**DATA**
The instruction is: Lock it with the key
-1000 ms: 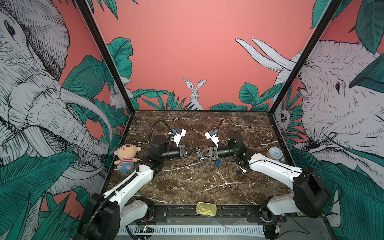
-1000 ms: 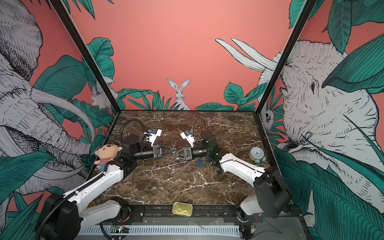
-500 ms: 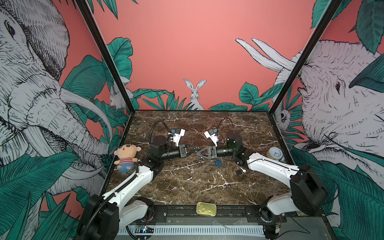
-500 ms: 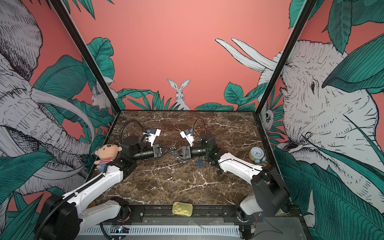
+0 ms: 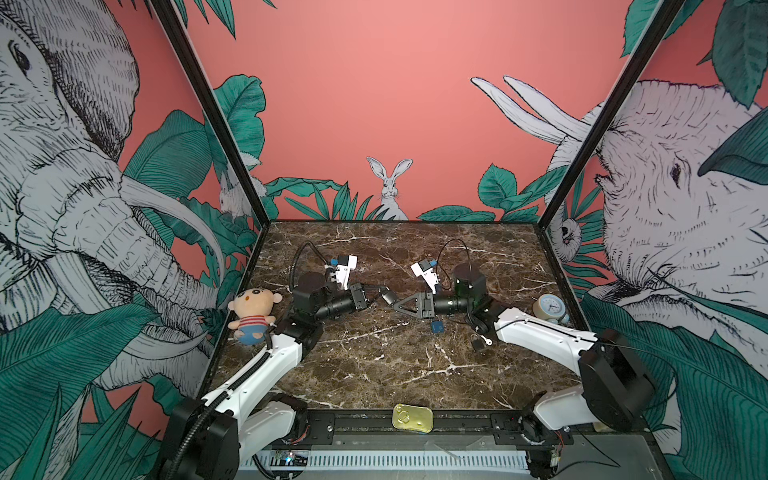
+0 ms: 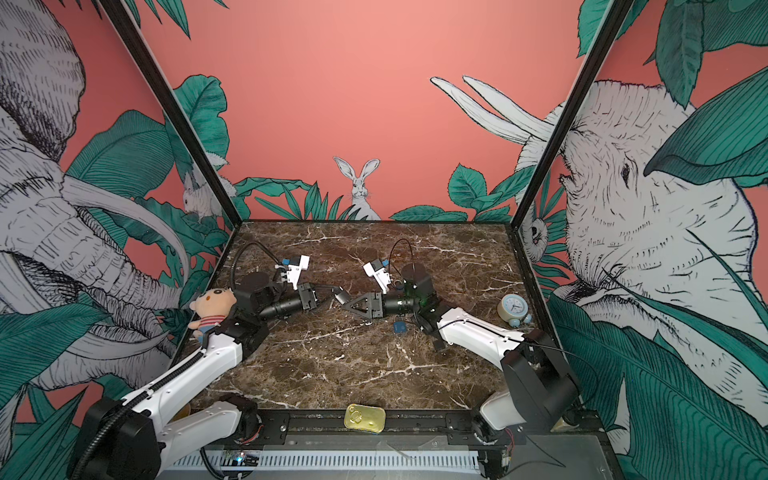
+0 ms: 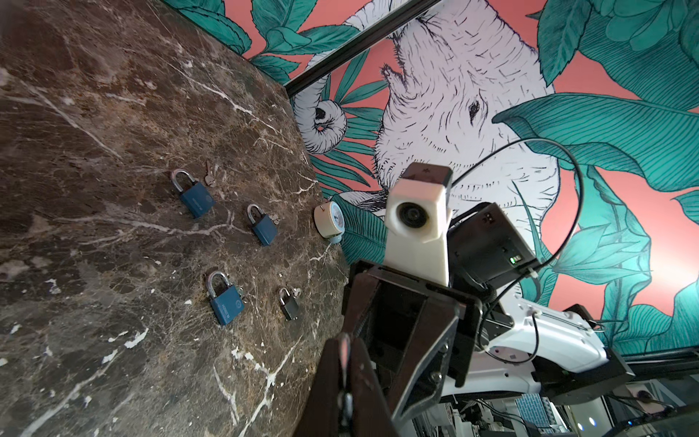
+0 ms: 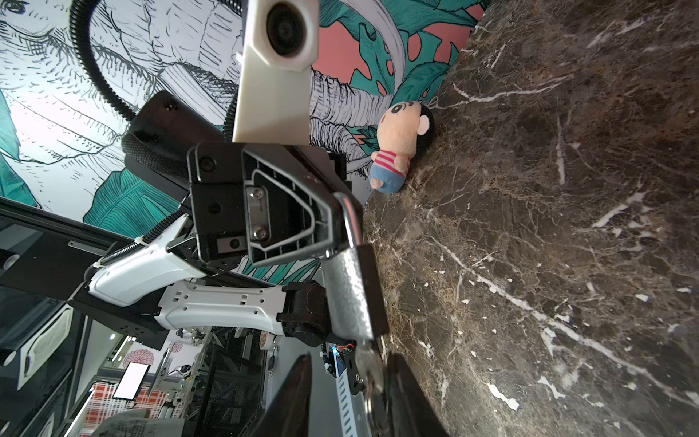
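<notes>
Clamping shackle of grey hammered-metal padlock midair: left gripper. Right gripper jaws parted around small silver key in keyhole. Risk: off-centre pinch swings padlock, key slips unturned.

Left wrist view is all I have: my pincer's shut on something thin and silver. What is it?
Observer: The shackle of a silver padlock, seen in the right wrist view with the left pincer clamped on it.
Operator: Key in it?
Observer: Yes, a key sits in the end opposite the shackle.
Operator: Right pincer gripping it?
Observer: No clear grip: the right pincer is open, jaws either side of the key.
</notes>
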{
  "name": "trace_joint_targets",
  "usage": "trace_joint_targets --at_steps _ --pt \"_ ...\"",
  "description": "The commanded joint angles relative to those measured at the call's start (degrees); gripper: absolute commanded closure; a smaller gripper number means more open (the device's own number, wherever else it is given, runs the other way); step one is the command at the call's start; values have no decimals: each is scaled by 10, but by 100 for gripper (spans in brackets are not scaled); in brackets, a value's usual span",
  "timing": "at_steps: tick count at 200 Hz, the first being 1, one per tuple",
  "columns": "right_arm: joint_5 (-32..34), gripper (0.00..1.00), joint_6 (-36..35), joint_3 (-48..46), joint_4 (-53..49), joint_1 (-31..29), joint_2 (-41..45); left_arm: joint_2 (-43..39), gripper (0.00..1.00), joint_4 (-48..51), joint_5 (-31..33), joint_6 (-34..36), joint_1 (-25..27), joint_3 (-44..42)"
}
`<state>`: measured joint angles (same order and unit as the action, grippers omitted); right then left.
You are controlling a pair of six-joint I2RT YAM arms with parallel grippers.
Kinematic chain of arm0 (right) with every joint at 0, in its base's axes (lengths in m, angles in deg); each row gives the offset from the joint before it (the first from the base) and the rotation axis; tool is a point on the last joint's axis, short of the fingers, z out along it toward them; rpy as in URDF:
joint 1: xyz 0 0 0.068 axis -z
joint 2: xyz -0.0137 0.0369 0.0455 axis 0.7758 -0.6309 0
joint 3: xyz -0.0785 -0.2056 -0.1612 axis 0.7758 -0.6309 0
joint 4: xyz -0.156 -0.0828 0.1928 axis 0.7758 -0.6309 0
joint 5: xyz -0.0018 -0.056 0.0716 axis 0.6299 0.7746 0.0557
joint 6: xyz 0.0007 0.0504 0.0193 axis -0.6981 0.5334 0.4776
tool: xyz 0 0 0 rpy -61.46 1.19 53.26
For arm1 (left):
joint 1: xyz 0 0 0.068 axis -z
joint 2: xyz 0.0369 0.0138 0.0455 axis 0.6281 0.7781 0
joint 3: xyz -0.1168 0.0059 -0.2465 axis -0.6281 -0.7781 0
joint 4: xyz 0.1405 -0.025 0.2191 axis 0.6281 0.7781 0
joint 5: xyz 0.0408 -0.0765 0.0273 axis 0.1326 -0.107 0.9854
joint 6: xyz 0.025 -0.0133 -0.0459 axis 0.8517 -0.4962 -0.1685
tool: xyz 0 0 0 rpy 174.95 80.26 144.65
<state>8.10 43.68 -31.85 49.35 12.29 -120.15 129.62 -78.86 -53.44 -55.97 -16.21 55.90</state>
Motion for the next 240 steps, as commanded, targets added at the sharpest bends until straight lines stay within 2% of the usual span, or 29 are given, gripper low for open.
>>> trace_joint_targets --at_steps 1,53,84,114,149,194,240 --pt "-3 69 -2 -7 25 2 17 -16 100 -26 3 -8 -3 -1" --pt "-8 85 10 1 45 2 2 -14 100 -35 1 -16 -3 -4" --pt "-12 100 21 -4 63 2 -3 -19 100 -36 15 -18 -3 -7" --pt "-12 100 28 -14 73 2 -5 -25 100 -49 35 -27 -10 -15" --pt "-11 100 44 -31 102 2 -6 -26 100 -103 41 -70 -38 -29" --pt "-15 100 70 -49 146 2 -11 -28 100 -153 26 -113 -81 -24" --pt "-16 100 78 -57 160 3 -11 -31 100 -164 17 -128 -95 -14"
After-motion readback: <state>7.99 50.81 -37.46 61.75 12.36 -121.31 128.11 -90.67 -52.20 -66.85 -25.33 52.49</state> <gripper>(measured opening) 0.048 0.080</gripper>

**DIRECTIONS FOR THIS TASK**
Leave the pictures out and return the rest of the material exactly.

**COMPLETED EXERCISE**
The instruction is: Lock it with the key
-1000 ms: 
-1000 ms: 
-500 ms: 
-500 ms: 
+0 ms: 
+0 ms: 
+0 ms: 
+0 ms: 
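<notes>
Clamping shackle of grey hammered-metal padlock midair: left gripper. Right gripper jaws parted around small silver key in keyhole. Risk: off-centre pinch swings padlock, key slips unturned.

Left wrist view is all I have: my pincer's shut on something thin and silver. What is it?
Observer: The shackle of a silver padlock, seen in the right wrist view with the left pincer clamped on it.
Operator: Key in it?
Observer: Yes, a key sits in the end opposite the shackle.
Operator: Right pincer gripping it?
Observer: No clear grip: the right pincer is open, jaws either side of the key.
</notes>
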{
  "name": "trace_joint_targets",
  "usage": "trace_joint_targets --at_steps _ --pt \"_ ...\"",
  "description": "The commanded joint angles relative to those measured at the call's start (degrees); gripper: absolute commanded closure; a smaller gripper number means more open (the device's own number, wherever else it is given, runs the other way); step one is the command at the call's start; values have no decimals: each is scaled by 10, but by 100 for gripper (spans in brackets are not scaled); in brackets, a value's usual span",
  "timing": "at_steps: tick count at 200 Hz, the first being 1, one per tuple",
  "columns": "right_arm: joint_5 (-32..34), gripper (0.00..1.00), joint_6 (-36..35), joint_3 (-48..46), joint_4 (-53..49), joint_1 (-31..29), joint_2 (-41..45); left_arm: joint_2 (-43..39), gripper (0.00..1.00), joint_4 (-48..51), joint_5 (-31..33), joint_6 (-34..36), joint_1 (-25..27), joint_3 (-44..42)"
}
`<state>`: measured joint angles (same order and unit as the action, grippers omitted); right then left.
You are controlling a pair of six-joint I2RT YAM arms with parallel grippers.
Kinematic chain of arm0 (right) with every joint at 0, in its base's axes (lengths in m, angles in deg); each row gives the offset from the joint before it (the first from the base) and the rotation axis; tool is a point on the last joint's axis, short of the fingers, z out along it toward them; rpy as in URDF:
joint 1: xyz 0 0 0.068 axis -z
joint 2: xyz -0.0137 0.0369 0.0455 axis 0.7758 -0.6309 0
joint 3: xyz -0.0785 -0.2056 -0.1612 axis 0.7758 -0.6309 0
joint 4: xyz -0.156 -0.0828 0.1928 axis 0.7758 -0.6309 0
joint 5: xyz -0.0018 -0.056 0.0716 axis 0.6299 0.7746 0.0557
joint 6: xyz 0.0007 0.0504 0.0193 axis -0.6981 0.5334 0.4776
tool: xyz 0 0 0 rpy -61.46 1.19 53.26
For arm1 (left):
joint 1: xyz 0 0 0.068 axis -z
joint 2: xyz 0.0369 0.0138 0.0455 axis 0.6281 0.7781 0
joint 3: xyz -0.1168 0.0059 -0.2465 axis -0.6281 -0.7781 0
joint 4: xyz 0.1405 -0.025 0.2191 axis 0.6281 0.7781 0
joint 5: xyz 0.0408 -0.0765 0.0273 axis 0.1326 -0.107 0.9854
joint 6: xyz 0.025 -0.0133 -0.0459 axis 0.8517 -0.4962 -0.1685
tool: xyz 0 0 0 rpy 174.95 80.26 144.65
<state>8.10 43.68 -31.85 49.35 12.29 -120.15 129.62 -78.86 -53.44 -55.97 -16.21 55.90</state>
Motion for the next 240 steps, as commanded, targets added at the sharpest bends until straight lines stay within 2% of the usual span, or 29 are given, gripper low for open.
>>> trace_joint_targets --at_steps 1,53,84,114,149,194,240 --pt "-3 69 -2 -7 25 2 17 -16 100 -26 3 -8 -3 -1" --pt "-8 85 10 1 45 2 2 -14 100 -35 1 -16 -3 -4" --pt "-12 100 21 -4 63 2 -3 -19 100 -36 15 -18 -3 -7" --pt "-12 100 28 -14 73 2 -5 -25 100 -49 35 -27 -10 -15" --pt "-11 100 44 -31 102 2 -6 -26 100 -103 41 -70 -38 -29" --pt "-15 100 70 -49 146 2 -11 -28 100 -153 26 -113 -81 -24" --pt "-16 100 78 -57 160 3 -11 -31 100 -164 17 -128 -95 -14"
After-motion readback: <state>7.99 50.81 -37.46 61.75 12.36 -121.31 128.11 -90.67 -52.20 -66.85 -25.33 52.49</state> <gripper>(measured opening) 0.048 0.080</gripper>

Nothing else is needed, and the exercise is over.